Он поклонился, повернулся, и с разбегу прыгнул в синее-синее море. Ни он, ни его сын почти даже не барахтались – высота борта "Победы" над уровнем моря была метров десять, и оба упали спиной, что при ударе об воду с такой высоты если редко убивало человека, то приводило к тяжким увечиям.
Вечером, за снифтером того самого жуткого бренди, который так понравился лорду Пикерингу, я прочитал его последнее послание:
"Милорд, ни в чём себя не вините. Вы были более чем благородны по отношению к людям, которые виновны в смертях ваших мужчин, женщин и детей. Желаю вам успехов во всём и долгой жизни.
Я лишь сожалею, что познакомился с вами в столь невесёлой ситуации, и что наше знакомство было недолгим.
Если у вас когда-либо будет возможность проверить, в своём завещании я указал, что мой сын умер ещё до меня, и поэтому мой титул перейдёт не к его нерождённому ребёнку – я не очень хорошего мнения о вдове и не ожидаю, что она достойно воспитает моего внука или внучку. Как вам, наверное, известно, она отказалась даже попрощаться с мужем и свёкром. Поэтому титул мой переходит к моему среднему сыну, Эдварду-младшему. В мешочке находятся фамильное кольцо и два креста. Вы, конечно, вправе оставить их себе, как добычу, но если вы согласитесь передать моему сыну кольцо и нательный серебряный крест на цепи, с которым мой далёкий предок когда-то ходил с крестовым походом в Святую землю, я был бы вам очень благодарен. Второй же крест, без цепочки, который он привёз из Иерусалима, я хотел бы подарить вам на молитвенную память.
Прошу ваших молитв за упокой моей грешной души!
Ваш лорд Эдвард Пикеринг."
5. На остров изумрудный идём мы морем трудным…
На следующий день погода была на загляденье – тепло, солнечно, и (что радовало бы меньше, будь наш корабль парусником) почти безветренно. Но настроение у меня было весьма поганым после всего случившегося, хоть я и понимал, что иначе нельзя.

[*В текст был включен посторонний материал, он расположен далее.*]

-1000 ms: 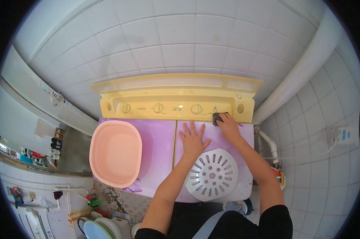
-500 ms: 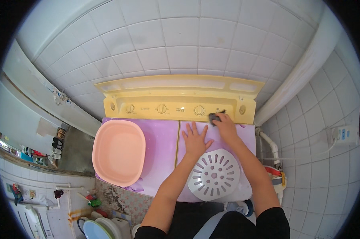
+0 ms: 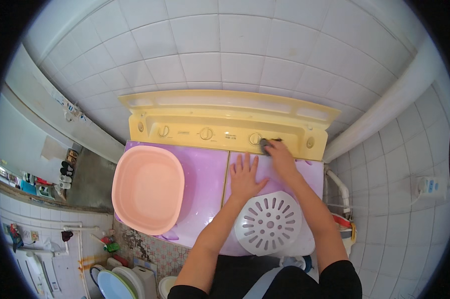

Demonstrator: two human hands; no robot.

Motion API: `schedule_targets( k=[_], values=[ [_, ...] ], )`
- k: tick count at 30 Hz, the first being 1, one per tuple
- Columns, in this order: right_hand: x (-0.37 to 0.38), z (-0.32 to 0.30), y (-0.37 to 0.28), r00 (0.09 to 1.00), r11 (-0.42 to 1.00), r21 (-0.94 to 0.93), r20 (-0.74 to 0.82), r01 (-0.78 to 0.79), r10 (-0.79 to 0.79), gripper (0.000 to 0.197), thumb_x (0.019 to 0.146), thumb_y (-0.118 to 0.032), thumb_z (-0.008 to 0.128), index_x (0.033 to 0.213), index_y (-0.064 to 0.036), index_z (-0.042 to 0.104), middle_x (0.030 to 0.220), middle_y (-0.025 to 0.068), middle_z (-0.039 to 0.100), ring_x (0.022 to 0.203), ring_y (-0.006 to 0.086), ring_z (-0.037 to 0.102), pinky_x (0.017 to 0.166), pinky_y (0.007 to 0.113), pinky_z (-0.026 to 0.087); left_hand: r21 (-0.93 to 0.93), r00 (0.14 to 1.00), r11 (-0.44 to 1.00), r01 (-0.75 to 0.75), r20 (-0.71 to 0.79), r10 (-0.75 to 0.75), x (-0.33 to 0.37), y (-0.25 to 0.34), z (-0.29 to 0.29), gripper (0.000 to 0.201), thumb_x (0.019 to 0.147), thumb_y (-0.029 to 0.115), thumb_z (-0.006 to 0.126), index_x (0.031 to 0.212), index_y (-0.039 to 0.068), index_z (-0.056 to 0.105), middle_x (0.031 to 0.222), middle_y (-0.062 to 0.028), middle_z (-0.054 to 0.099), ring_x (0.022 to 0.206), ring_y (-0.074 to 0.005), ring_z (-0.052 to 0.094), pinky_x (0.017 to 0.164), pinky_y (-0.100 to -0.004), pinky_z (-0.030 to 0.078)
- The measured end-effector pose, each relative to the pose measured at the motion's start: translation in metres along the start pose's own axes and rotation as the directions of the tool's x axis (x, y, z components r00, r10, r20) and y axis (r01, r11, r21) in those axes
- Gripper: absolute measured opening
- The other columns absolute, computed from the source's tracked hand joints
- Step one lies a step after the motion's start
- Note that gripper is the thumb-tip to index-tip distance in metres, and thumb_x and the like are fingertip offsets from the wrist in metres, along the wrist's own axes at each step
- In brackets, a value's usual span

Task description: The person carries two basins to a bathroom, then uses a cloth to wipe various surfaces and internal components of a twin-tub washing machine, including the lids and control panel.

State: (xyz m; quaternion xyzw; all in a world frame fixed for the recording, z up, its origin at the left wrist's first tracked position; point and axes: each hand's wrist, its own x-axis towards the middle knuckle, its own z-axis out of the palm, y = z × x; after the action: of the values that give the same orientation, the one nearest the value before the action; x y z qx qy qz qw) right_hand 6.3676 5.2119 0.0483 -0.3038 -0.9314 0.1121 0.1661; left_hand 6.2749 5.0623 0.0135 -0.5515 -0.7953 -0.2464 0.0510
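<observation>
My right hand (image 3: 282,159) is closed on a dark grey cloth (image 3: 265,147), pressed to the yellow control panel (image 3: 192,137) of a washing machine. The cloth sits beside the rightmost knob (image 3: 255,139). On the purple right lid (image 3: 312,178) my left hand (image 3: 245,180) lies flat, fingers spread and empty. Just in front of that hand rests a whitish slotted disc (image 3: 259,238), flat on the lid near my body. A pink plastic basin (image 3: 150,187), with nothing in it, stands on the left lid (image 3: 205,174).
White tiled walls rise behind and to the right of the machine. A thick white pipe (image 3: 384,112) slants down at the right corner, above a thinner drain pipe (image 3: 340,188). At lower left, bowls or basins (image 3: 116,286) are stacked on the floor. Shoes (image 3: 65,172) stand by the doorway.
My right hand has moved the cloth slightly left across the panel, closer to the rightmost knob. The left hand stays spread on the lid. The whole view has tilted a little.
</observation>
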Motion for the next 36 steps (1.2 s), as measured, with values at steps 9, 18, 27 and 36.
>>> schedule_targets(
  k=[9, 18, 27, 36],
  values=[
    [0.031, 0.027, 0.017, 0.986, 0.997, -0.041, -0.155, 0.058, -0.064, 0.030, 0.085, -0.007, 0.056, 0.114, -0.0002, 0.063, 0.125, 0.0173, 0.058, 0.118, 0.0330, 0.053, 0.099, 0.043, 0.044, -0.035, 1.000, 0.999, 0.003, -0.004, -0.003, 0.001, 0.005, -0.001, 0.080, 0.077, 0.059, 0.066, 0.137, 0.008, 0.052, 0.147, -0.0203, 0.038, 0.133, -0.0412, 0.034, 0.103, -0.0558, 0.027],
    [0.064, -0.010, -0.028, 0.995, 0.986, -0.169, 0.100, -0.008, 0.025, 0.023, 0.083, -0.004, 0.056, 0.104, -0.0040, 0.066, 0.110, 0.0142, 0.063, 0.108, 0.0320, 0.057, 0.090, 0.043, 0.049, -0.031, 1.000, 0.999, 0.024, -0.015, -0.024, 0.000, -0.001, -0.001, 0.081, 0.075, 0.061, 0.066, 0.137, 0.009, 0.052, 0.146, -0.0204, 0.039, 0.133, -0.0420, 0.033, 0.104, -0.0557, 0.027],
    [0.064, 0.048, -0.032, 0.887, 0.888, 0.016, 0.016, 0.460, -0.461, 0.039, 0.079, -0.004, 0.057, 0.116, -0.0063, 0.066, 0.123, 0.0120, 0.063, 0.112, 0.0301, 0.060, 0.092, 0.039, 0.050, -0.138, 0.999, 0.990, 0.001, -0.052, -0.009, 0.000, -0.001, 0.003, 0.078, 0.073, 0.056, 0.069, 0.128, 0.002, 0.055, 0.137, -0.0202, 0.044, 0.133, -0.0420, 0.033, 0.103, -0.0559, 0.028],
    [0.098, 0.059, -0.065, 0.839, 0.852, 0.057, 0.156, 0.520, -0.522, 0.045, 0.080, 0.001, 0.052, 0.122, -0.0082, 0.064, 0.141, 0.0129, 0.050, 0.131, 0.0299, 0.047, 0.102, 0.039, 0.043, -0.183, 0.996, 0.983, -0.002, -0.087, -0.015, -0.003, 0.002, 0.003, 0.059, 0.076, 0.037, 0.070, 0.122, 0.001, 0.058, 0.127, -0.0152, 0.050, 0.129, -0.0387, 0.037, 0.102, -0.0560, 0.028]
  ],
)
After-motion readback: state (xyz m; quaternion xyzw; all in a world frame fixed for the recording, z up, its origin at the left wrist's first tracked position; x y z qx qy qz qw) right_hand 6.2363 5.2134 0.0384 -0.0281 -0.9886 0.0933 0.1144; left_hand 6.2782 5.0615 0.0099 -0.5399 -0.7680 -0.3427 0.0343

На обед к себе я пригласил наших трёх "пассажирок" – хотелось понять, кому из них доверить завещание лорда Эдварда. Трапеза проходила в приватной обстановке, из моих людей со мной был лишь Саша и двое его ребят. Ринат отпросился – у него проходила встреча с ирландцами.
Я впервые получил возможность рассмотреть двух других женщин. Обе они были жёнами – уже вдовами – хозяев верфей, но на этом их сходство заканчивалось. Мэри Моррис была полной рыжеволосой особой с вечно хмурым выражением лица, а Элизабет Ричардс – улыбчивой, светловолосой и стройной. Как ни странно, именно она была беременной – об этом я узнал от Ренаты.
Обед поначалу не удался – миссис Пикеринг то и дело капризничала, мол, кормят нас не тем, это невкусно, то вообще невозможно есть, подайте мне хороший английский гэммон[53] или запечёное мясо. Но всё умяла до последней крошки, даже добавку. За обедом она только и разглагольствовала о своей тяжёлой доле, и о том, что её муж обрёк её на столь тяжёлую долю, а свёкр вне всякого сомнения лишил какого-либо наследства, "а мне ещё его наследника растить". Ещё она начала ныть, что ей не дают даже канарского.[54] Когда я мягко возразил, что вино повредит плоду, она с обидой ответила, что её мать пила вино, когда была ей беременна, "и я получилась на заглядение." Я вздохнул с облегчением, когда она, подмяв и десерт и сославшись на головную боль, отчалила в сопровождении охраны. Всё это время она на других смотрела, как на прислугу, и даже два раза делала им замечания, когда они пытались что-либо сказать.
Впрочем, миссис Моррис ушла вслед за губернаторшей – у меня сложилось впечатление, что для неё подобное обращение было в порядке вещей. А миссис Ричардс, когда дверь за той захлопнулась, улыбнулась и через минуту спросила:
– Милорд, вы ведь, наверное, пригласили нас не только для того, чтобы выслушивать сентенции губернаторской вдовы?
– Вы необыкновенно проницательны, миссис Ричардс. У меня к вам небольшая просьба.
И я объяснил ей, что ей делать с конвертом и мешочком.
– Сделаю, милорд. Я правильно понимаю, что об этом не нужно говорить моим товаркам по несчастью?
– Именно так. И позвольте передать вам кое-какие деньги – на расходы.
И я выдал ей шесть фунтов из казны "Белого медведя". Она взяла один и передвинула оставшиеся пять ко мне.
– Это слишком щедро, милорд.
– Возьмите. Вам придётся в первое время как-нибудь устроиться. Да и на ребёнка вам понадобятся деньги.
– Зря вы так, милорд. Вернусь к родителям в Йорк, они будут мне рады – и ребёнку тоже.